Gabor Kelen, professor and director of the Department
of Emergency Medicine, has received the 2007 Leadership
Award from the Society for Academic Emergency Medicine.
Trish Perl, associate professor of medicine and director
of hospital epidemiology and infection control, has
become president of the Society for Healthcare Epidemiology.
Neil Powe, professor of medicine and director of the
Welch Center for Prevention, Epidemiology and Clinical
Research, has been named the 2007 Distinguished Educator
by the National Association of Clinical Research Training.
Solomon Snyder, distinguished service professor of
neuroscience, pharmacology and psychiatry, has been
honored with the 2007 Albany Medical Center Prize in
Medicine and Biomedical Research, the largest financial
prize in medicine in the United States.
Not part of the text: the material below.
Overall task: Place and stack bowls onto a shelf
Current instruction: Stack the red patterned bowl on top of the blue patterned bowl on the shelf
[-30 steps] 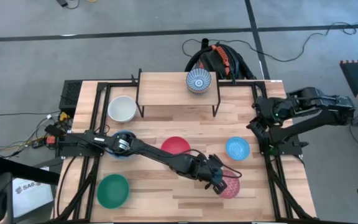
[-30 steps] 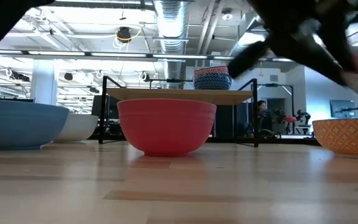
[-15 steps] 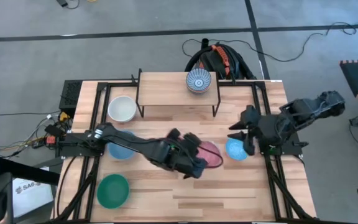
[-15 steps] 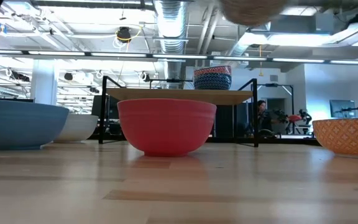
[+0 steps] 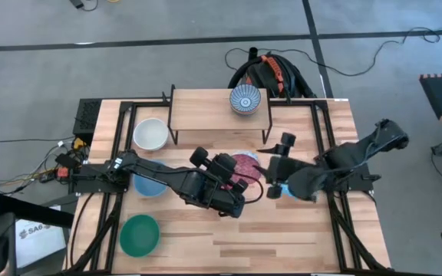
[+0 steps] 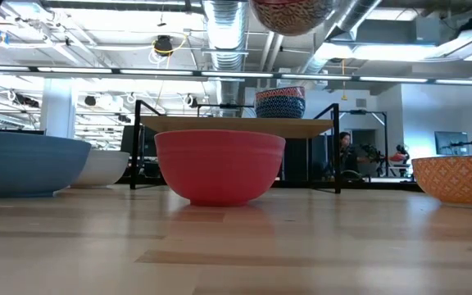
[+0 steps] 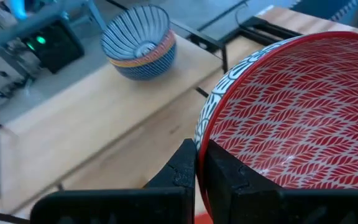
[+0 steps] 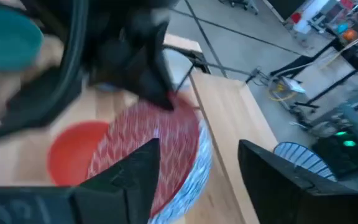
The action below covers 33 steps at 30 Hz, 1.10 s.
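My left gripper (image 5: 235,181) is shut on the pink patterned bowl (image 5: 245,164), which hangs high above the table's middle; the low view shows only its underside (image 6: 290,11). My right gripper (image 5: 274,169) is open and level, close to the right of that bowl (image 8: 157,146), with a finger on either side of its line and touching nothing. The red bowl (image 6: 220,165) stands on the table below. On the shelf (image 5: 206,110) stands the blue-and-white patterned bowl (image 5: 245,100), near the shelf's right end. My left gripper pinches the pink patterned bowl's rim (image 7: 201,133), one finger inside (image 7: 224,177) and one outside (image 7: 180,169). The fingers come from the table's near left, slanting upward. The bowl is lifted clear and tilted.
The white bowl (image 5: 150,134) sits left of the shelf, and the green bowl (image 5: 139,234) sits near-left. One light blue bowl (image 5: 149,185) is under my left arm; another (image 5: 275,191) is mostly hidden by my right arm. An orange-patterned bowl (image 6: 457,179) shows at the right of the low view.
My left gripper has lifted the pink patterned bowl off the table's near right, then carried it up, toward the far edge and a little left. My right arm has swung from the right edge toward the table's middle, over the light blue bowl, toward the raised bowl.
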Available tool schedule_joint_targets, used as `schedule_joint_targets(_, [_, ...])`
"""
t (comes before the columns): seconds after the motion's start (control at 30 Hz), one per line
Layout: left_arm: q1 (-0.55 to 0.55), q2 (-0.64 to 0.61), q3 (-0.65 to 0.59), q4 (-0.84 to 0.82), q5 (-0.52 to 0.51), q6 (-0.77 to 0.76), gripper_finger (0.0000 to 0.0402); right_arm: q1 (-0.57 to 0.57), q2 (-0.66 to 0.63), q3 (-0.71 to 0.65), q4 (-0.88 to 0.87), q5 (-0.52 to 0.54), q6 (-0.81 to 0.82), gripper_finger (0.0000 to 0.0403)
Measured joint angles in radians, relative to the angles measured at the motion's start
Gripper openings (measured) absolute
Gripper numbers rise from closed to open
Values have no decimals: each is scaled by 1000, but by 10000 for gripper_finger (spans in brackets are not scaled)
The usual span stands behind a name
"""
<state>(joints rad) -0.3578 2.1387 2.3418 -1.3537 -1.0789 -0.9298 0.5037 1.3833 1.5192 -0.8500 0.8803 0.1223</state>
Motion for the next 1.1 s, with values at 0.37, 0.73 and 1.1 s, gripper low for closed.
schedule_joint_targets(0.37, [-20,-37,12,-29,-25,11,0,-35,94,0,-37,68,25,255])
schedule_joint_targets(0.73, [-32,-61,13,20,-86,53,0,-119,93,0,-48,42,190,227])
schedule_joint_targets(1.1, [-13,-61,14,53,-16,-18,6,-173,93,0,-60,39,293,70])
Snyder, recognized
for his pioneering work on how proteins on cell surfaces
enable cells to communicate with each other, shares
the $500,000 prize with Robert Lefkowitz of Duke and
Ronald Evans of the Salk Institute, who made independent
discoveries about how cells communicate with their
environment.
Glenn Treisman, associate professor of psychiatry
and behavioral sciences, has received the William C.
Menninger Memorial Award from the American College
of Physicians for his contributions to medicine and
psychiatry.
Levi Watkins, professor of cardiac surgery and associate
dean for postdoctoral affairs, has received the Southern
Christian Leadership Conference Health Award.
Mike Weisfeldt, the William
Osler Professor of Medicine and director of the Department
of Medicine, has received the American College of
Physicians’ John Phillips
Memorial Award for Outstanding Work in Clinical Medicine.